<<<<
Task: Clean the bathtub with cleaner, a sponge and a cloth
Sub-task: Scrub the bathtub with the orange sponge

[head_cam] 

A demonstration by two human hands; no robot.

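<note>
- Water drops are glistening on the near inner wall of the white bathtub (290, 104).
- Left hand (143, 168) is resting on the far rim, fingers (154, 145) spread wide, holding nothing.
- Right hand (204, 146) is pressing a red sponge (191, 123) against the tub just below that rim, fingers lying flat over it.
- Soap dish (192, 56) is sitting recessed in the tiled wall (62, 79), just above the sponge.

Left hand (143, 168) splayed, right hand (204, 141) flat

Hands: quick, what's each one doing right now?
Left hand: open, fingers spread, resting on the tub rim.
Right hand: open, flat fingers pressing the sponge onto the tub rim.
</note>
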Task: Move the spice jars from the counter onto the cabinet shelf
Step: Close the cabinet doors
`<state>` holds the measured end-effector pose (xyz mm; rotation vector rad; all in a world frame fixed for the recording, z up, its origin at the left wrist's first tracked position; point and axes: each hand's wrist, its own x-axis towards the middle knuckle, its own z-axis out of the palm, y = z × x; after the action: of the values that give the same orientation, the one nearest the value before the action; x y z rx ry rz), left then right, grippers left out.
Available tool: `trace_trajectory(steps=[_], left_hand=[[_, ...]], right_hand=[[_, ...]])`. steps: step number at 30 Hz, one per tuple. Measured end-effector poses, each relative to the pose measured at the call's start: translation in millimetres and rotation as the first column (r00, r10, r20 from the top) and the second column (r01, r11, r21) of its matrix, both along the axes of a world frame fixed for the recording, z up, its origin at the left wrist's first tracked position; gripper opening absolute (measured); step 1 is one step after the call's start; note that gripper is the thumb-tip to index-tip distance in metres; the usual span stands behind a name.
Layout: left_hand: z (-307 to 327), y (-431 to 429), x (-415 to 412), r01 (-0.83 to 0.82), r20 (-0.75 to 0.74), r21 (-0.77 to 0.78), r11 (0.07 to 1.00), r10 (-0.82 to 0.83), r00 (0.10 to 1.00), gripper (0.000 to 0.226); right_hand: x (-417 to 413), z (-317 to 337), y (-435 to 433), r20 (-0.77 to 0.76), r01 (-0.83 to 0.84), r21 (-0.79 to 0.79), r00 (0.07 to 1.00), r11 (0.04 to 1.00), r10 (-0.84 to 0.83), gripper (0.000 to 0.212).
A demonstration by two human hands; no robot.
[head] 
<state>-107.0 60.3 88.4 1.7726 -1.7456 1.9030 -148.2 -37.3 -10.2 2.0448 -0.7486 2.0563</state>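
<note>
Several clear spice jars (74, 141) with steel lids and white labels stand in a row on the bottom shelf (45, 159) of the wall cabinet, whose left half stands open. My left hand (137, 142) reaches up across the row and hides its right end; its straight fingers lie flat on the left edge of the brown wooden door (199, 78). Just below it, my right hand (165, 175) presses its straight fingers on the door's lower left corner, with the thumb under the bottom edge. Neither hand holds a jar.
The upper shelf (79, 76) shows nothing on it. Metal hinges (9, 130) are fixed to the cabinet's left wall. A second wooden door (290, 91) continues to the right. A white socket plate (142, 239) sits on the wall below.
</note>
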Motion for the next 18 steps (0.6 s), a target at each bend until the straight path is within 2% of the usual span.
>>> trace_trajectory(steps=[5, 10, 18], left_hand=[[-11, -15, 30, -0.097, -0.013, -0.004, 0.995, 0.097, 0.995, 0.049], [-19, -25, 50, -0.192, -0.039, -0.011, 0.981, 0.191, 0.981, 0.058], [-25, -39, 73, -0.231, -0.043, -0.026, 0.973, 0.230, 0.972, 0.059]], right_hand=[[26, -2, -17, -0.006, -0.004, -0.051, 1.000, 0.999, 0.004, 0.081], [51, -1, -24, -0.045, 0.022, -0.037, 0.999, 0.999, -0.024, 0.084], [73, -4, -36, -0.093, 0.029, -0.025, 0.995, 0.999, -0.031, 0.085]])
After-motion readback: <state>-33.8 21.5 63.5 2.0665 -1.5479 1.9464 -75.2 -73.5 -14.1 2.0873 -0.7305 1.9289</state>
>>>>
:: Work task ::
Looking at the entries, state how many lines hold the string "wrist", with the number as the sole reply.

:: Exercise answer ::
2